Department of Laboratory Medicine, Eastern Hepatobiliary Surgery Hospital, Navy Military Medical University, Shanghai, 200438, China.
Department of Laboratory Medicine, The 901th Hospital of Joint Logistics Support Force of Chinese People's Liberation Army, Hefei, 230031, China.
Virol J. 2022 Jun 28;19(1):114. doi: 10.1186/s12985-022-01836-9.
Chronic infection with hepatitis B virus (HBV) has been proved highly associated with the development of hepatocellular carcinoma (HCC).
The purpose of the study is to investigate the association between HBV preS region quasispecies and HCC development, as well as to develop HCC diagnosis model using HBV preS region quasispecies.
A total of 104 chronic hepatitis B (CHB) patients and 117 HBV-related HCC patients were enrolled. HBV preS region was sequenced using next generation sequencing (NGS) and the nucleotide entropy was calculated for quasispecies evaluation. Sparse logistic regression (SLR) was used to predict HCC development and prediction performances were evaluated using receiver operating characteristic curves.

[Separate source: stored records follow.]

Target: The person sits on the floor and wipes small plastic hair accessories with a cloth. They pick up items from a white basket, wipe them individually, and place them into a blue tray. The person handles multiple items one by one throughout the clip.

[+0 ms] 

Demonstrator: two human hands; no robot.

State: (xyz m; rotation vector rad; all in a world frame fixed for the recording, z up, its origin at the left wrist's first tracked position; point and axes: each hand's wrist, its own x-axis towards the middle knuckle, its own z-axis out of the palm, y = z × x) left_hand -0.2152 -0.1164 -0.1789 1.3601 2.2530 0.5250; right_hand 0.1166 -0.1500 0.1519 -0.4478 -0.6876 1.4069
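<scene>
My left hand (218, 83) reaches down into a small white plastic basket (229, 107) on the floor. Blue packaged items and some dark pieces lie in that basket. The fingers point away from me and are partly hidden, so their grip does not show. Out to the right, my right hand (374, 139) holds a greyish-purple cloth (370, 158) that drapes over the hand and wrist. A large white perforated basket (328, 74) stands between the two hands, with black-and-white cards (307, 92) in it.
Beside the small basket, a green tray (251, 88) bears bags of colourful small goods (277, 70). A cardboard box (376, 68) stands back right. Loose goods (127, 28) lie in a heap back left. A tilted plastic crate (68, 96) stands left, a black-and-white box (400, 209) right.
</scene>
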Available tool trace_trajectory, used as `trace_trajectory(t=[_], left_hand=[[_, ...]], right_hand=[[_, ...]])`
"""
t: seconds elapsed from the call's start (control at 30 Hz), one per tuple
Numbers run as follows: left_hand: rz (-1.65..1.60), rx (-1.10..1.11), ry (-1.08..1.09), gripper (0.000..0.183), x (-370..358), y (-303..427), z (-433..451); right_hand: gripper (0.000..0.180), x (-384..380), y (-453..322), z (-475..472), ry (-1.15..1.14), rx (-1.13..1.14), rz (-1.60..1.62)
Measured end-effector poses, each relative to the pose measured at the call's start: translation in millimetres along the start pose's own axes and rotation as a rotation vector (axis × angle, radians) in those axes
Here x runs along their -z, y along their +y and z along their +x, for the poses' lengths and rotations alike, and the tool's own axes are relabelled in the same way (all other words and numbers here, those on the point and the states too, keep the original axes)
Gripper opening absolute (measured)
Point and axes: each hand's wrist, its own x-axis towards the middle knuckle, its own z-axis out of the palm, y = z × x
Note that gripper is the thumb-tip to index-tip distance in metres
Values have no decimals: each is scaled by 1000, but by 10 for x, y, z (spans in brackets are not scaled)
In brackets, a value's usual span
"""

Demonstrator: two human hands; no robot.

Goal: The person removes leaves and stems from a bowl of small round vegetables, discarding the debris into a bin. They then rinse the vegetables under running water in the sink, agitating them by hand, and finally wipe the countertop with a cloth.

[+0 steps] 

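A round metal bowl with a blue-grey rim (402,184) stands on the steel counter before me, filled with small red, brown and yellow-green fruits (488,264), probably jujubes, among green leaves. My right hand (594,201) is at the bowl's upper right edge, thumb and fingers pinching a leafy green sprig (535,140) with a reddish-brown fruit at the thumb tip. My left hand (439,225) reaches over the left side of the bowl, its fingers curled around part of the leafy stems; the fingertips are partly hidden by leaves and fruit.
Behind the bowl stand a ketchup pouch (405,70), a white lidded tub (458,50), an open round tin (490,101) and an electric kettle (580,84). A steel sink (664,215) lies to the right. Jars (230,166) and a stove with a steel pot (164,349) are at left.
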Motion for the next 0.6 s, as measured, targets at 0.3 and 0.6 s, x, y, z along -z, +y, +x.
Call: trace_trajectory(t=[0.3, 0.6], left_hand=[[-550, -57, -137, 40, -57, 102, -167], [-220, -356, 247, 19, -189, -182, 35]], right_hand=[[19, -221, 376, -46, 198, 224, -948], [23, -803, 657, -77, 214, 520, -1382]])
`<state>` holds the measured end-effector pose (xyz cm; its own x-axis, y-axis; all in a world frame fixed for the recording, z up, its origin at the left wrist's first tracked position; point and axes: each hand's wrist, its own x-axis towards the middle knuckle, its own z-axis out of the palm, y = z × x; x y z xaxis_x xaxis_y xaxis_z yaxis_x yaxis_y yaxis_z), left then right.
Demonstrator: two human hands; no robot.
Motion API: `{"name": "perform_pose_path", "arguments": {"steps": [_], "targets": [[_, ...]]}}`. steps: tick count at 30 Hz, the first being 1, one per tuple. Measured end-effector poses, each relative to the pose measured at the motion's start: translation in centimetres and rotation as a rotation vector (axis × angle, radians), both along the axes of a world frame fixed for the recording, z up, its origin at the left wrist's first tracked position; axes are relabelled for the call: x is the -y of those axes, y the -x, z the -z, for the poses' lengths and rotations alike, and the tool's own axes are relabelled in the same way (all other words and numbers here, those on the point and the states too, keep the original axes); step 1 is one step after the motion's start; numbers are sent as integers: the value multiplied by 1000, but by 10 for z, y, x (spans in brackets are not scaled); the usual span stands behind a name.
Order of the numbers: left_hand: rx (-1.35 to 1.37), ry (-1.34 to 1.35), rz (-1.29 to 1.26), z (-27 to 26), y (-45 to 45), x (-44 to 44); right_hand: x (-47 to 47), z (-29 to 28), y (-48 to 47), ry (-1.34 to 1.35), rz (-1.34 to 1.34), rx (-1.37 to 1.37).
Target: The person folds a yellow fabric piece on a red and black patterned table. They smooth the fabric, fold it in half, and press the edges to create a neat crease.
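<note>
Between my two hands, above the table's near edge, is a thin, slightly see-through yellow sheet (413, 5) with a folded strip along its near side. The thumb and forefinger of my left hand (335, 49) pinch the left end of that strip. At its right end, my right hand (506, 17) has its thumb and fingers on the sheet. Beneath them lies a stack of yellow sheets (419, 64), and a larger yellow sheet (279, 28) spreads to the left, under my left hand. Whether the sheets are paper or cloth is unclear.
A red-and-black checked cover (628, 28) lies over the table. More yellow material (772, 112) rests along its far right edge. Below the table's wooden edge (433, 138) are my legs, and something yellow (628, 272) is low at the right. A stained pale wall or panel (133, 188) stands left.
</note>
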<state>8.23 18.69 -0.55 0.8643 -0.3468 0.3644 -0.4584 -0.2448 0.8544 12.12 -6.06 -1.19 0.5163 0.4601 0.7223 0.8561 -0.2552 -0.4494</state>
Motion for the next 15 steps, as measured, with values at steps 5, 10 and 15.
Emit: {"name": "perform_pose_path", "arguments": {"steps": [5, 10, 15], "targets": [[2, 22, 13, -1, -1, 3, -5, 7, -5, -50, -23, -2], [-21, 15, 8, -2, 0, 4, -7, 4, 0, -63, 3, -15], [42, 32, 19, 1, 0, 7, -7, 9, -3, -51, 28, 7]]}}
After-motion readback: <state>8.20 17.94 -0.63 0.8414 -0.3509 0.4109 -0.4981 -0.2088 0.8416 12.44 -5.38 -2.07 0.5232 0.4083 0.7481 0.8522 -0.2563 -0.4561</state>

Entropy of HBV preS1, preS2 regions and several nucleotide points showed significant divergence between CHB and HCC patients. Using SLR, the classification of HCC/CHB groups achieved a mean area under the receiver operating characteristic curve (AUC) of 0.883 in the training data and 0.795 in the test data. The prediction model was also validated by a completely independent dataset from Hong Kong. The 10 selected nucleotide positions showed significantly different entropy between CHB and HCC patients. The HBV quasispecies also classified three clinical parameters, including HBeAg, HBVDNA, and Alkaline phosphatase (ALP) with the AUC value greater than 0.6 in the test data.
Using NGS and SLR, the association between HBV preS region nucleotide entropy and HCC development was validated in our study and this could promote the understanding of HCC progression mechanism.
乙型肝炎病毒(HBV)慢性感染已被证实与肝细胞癌(HCC)的发生高度相关。
本研究旨在探讨 HBV preS 区准种与 HCC 发生发展的关系,并利用 HBV preS 区准种建立 HCC 诊断模型。
共纳入 104 例慢性乙型肝炎(CHB)患者和 117 例 HBV 相关 HCC 患者。采用下一代测序(NGS)对 HBV preS 区进行测序,并计算核苷酸熵以评估准种。稀疏逻辑回归(SLR)用于预测 HCC 发生,采用受试者工作特征曲线(ROC)评估预测性能。
HBV preS1、preS2 区和几个核苷酸点的熵在 CHB 和 HCC 患者之间存在显著差异。使用 SLR,在训练数据中 HCC/CHB 组的分类平均 ROC 曲线下面积(AUC)为 0.883,在测试数据中为 0.795。该预测模型还通过来自香港的完全独立数据集进行了验证。10 个选定的核苷酸位置在 CHB 和 HCC 患者之间的熵差异具有统计学意义。HBV 准种也可将 HBeAg、HBV DNA 和碱性磷酸酶(ALP)这三个临床参数分类,在测试数据中的 AUC 值大于 0.6。
本研究通过 NGS 和 SLR 验证了 HBV preS 区核苷酸熵与 HCC 发生发展之间的关系,这有助于深入了解 HCC 的发生机制。